75. The method of claim 72, wherein said pharmaceutical composition has a chiral purity for the R(+) enantiomer of pramipexole of 95% or greater.

76. The method of claim 72, wherein said pharmaceutical composition has a chiral purity for the R(+) enantiomer of pramipexole of 99% or greater.

77. The method of claim 71, wherein said the therapeutically effective amount of R(+) pramipexole is from about 50 milligrams to about 5000 milligrams.

78. The method of claim 71, wherein the therapeutically effective amount of R(+) pramipexole is from about 100 milligrams to about 3000 milligrams.

79. The method of claim 71, wherein the therapeutically effective amount of R(+) pramipexole is from about 300 milligrams to about 1500 milligrams.

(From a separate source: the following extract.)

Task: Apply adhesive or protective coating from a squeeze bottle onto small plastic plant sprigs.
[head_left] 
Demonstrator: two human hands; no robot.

80. The method of claim 71, wherein the therapeutically effective amount of R(+) pramipexole is from about 500 milligrams to about 1000 milligrams.

81. The method of claim 72, wherein said pharmaceutical composition is suitable for oral administration.

82. The method of claim 72, wherein said pharmaceutical composition is a solid oral dosage form.

83. The method of claim 72, wherein said pharmaceutical composition is a tablet.

84. The method of claim 72, wherein said pharmaceutical composition further comprises S(−) pramipexole in an amount that does not provide significant dopamine agonist activity.

85. The method of claim 72, wherein said pharmaceutical composition consists essentially of R(+) pramipexole.

86. The method of claim 72 wherein the pharmaceutical compositions further comprises an agent useful in treating inflammatory disorders.